*TRY IT*: When you transcribe the data below, reproduce every line exactly and leave each picture out.

*GIVEN MATERIAL*:
*** Begin section ***
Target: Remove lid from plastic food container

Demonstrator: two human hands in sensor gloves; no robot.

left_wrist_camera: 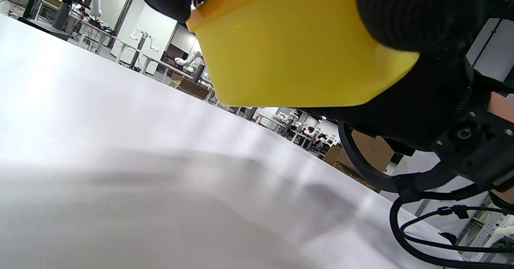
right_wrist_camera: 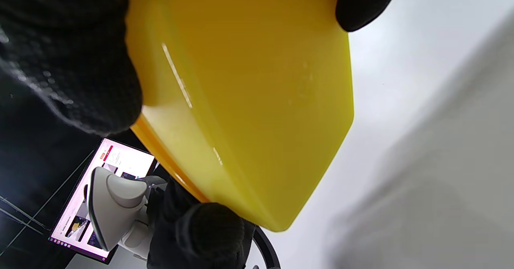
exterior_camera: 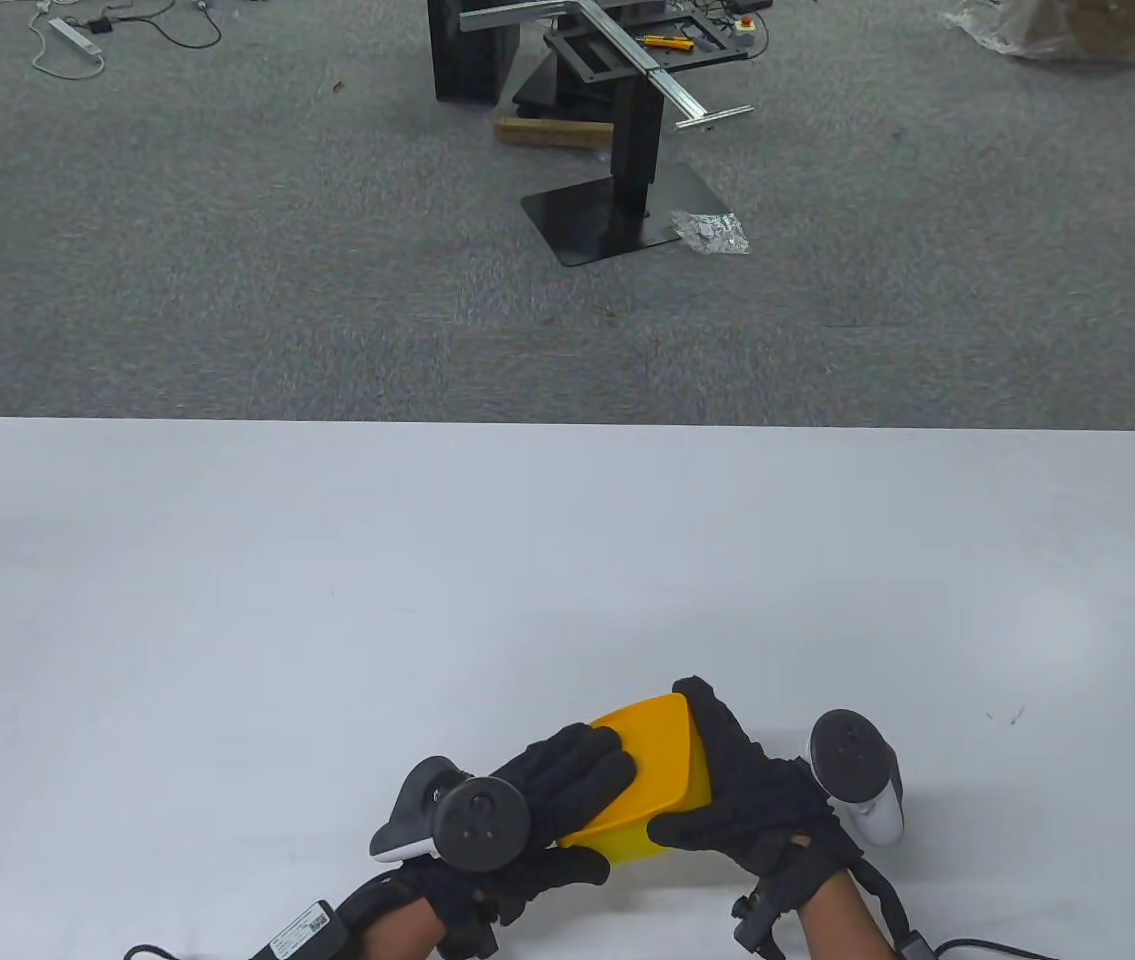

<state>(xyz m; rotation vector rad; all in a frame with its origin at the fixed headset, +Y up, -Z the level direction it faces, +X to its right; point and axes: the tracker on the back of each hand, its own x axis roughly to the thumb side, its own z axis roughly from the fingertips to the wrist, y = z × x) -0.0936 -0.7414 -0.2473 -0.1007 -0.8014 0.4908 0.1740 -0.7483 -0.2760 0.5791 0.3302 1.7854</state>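
White table (exterior_camera: 227, 600), near edge: yellow container (exterior_camera: 662, 775) held clear of the surface, lid (exterior_camera: 655, 745) on. Left hand (exterior_camera: 552, 790) presses fingers on top; right hand (exterior_camera: 742, 790) wraps its right side. Gloves hide the rim seam; grip tightness unclear.

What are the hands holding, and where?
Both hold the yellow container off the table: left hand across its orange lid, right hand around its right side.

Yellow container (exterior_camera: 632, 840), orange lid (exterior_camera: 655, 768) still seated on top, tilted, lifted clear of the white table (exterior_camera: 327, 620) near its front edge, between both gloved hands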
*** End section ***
*EXERCISE SOLUTION*:
Target: Remove lid from plastic food container

Demonstrator: two human hands in sensor gloves; no robot.

left_wrist_camera: 
right_wrist_camera: 
exterior_camera: 

<state>(xyz m; rotation vector rad; all in a frame with its origin at the fixed headset, +Y up, -Z the level direction it faces, +X to its right; point and axes: the tracker on the back of each hand, its own x axis roughly to the thumb side, its own z axis roughly from the fingertips to the wrist, y = z × x) -0.0936 -0.7414 -0.2473 -0.1007 -0.8014 0.4908 0.1740 -0.7483 -0.2760 0.5791 0.3302 1.7854</state>
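White table (exterior_camera: 227, 600), near edge: yellow container (exterior_camera: 662, 775) held clear of the surface, lid (exterior_camera: 655, 745) on. Left hand (exterior_camera: 552, 790) presses fingers on top; right hand (exterior_camera: 742, 790) wraps its right side. Gloves hide the rim seam; grip tightness unclear.

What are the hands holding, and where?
Both hold the yellow container off the table: left hand across its orange lid, right hand around its right side.

Yellow container (exterior_camera: 632, 840), orange lid (exterior_camera: 655, 768) still seated on top, tilted, lifted clear of the white table (exterior_camera: 327, 620) near its front edge, between both gloved hands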

The required output has been supplied.